Ketua Umum Partai Demokrat Susilo Bambang Yudhoyono bereaksi terkait dugaan penyadapan komunikasi dirinya dengan Ketua MUI Ma’ruf Amin. Menurutnya, penyadapan tidak boleh dilakukan secara sembarangan.

“Pemahaman saya, seperti saat memimpin dulu, penyadapan tidak boleh sembarangan, itu ilegal,” kata SBY saat konferensi pers di Kantor DPP Partai Demokrat, Jakarta.

Menurut SBY, lembaga negara yang memiliki wewenang untuk melakukan penyadapan adalah Komisi Pemberantasan Korupsi (KPK), Kepolisian, Badan Intelijen Negara (BIN), Badan Intelijen Strategis (Bais) TNI.

Dia pun meminta Presiden Joko Widodo (Jokowi) dan penegak hukum untuk mengusutnya. Termasuk jika memang pihak yang menyadap bukan berasal dari lembaga negara.

“Menurut saya, hukum harus ditegakkan. Saya juga memohon Pak Jokowi juga untuk menjelaskan siapa yang menyadap,” terangnya.

Sebelumnya, kabar penyadapan transkip SBY dengan Ma’ruf Amin tersebut pertama kali terungkap di persidangan ke-8 kasus penistaan agama kemarin di Gedung Kementerian Pertanian, Jakarta Selatan, Selasa (31/1).

Kuasa hukum Ahok, Humphrey sempat menyebut Ma’ruf melakukan pertemuan dengan pasangan cagub cawagub DKI Jakarta nomor urut satu, Agus Harimurti Yudhoyono- Sylviana Murni di Kantor PBNU Jalan Kramat Raya, Jakarta Pusat, pada 7 Oktober 2016.

Pertemuan itu dilakukan sebelum sikap dan pendapat keagamaan MUI terkait kasus Ahok dikeluarkan. Ma’ruf mengaku pertemuan itu kebetulan karena dia sedang berada di Kantor PBNU.

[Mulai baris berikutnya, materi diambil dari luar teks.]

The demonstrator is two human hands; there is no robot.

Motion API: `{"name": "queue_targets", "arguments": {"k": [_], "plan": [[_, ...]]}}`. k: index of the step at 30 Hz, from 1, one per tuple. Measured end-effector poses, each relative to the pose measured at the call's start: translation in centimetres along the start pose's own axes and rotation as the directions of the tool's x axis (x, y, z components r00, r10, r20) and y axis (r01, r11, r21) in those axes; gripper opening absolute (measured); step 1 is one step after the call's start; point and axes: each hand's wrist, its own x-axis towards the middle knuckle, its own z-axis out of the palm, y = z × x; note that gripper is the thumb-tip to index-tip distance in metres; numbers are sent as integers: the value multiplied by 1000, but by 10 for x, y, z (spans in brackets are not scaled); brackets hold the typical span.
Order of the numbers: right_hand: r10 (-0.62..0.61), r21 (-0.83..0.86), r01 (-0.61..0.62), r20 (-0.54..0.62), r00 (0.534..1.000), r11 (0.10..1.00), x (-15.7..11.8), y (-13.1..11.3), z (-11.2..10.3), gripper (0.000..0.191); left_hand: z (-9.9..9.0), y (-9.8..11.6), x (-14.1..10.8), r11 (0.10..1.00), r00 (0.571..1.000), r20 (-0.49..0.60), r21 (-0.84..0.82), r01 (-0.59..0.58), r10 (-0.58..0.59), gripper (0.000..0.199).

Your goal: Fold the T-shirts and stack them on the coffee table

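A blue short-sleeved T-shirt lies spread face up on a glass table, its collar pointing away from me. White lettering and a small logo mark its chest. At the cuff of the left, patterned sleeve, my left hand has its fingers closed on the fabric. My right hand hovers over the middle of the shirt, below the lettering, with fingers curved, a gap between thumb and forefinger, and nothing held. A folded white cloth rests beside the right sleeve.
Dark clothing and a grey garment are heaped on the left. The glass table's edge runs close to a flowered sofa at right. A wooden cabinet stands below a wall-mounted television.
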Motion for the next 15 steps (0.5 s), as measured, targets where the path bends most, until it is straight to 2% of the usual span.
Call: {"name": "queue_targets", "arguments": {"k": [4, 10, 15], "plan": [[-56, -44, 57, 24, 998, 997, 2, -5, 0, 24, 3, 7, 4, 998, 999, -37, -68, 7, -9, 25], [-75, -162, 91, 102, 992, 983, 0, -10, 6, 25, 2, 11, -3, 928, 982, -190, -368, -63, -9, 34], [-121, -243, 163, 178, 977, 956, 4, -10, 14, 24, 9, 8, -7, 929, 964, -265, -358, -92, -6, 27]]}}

Tak berhenti di situ. Humphrey kemudian menanyakan apakan sebelum bertemu dengan Agus-Sylvi, Ma’ruf sempat mendapat telepon dari SBY.

“Apakah pada hari Kamisnya, sebelum bertemu paslon Jumat, ada telepon dari Pak SBY jam 10.16 WIB yang menyatakan, pertama mohon diatur pertemuan dengan Agus dan Sylvi bisa diterima di kantor PBNU, kedua minta segera dikeluarkan fatwa penistaan agama?” tanya Humphrey.

“Tidak ada,” jawab Ma’ruf dengan nada pelan.

Mendengar jawaban tersebut, Humphrey menilai Ma’ruf telah memberikan kesaksian palsu di persidangan. “Kami akan menyampaikan dasar pertanyaan ini. Ada atau tidak (telepon itu)?” tanya Humprey kembali.

Ma’ruf tetap membantah. Humphrey pun mengatakan akan menindaklanjuti hal tersebut ke proses hukum. “Untuk itu kami akan berikan dukungannya (buktinya),” ujarnya.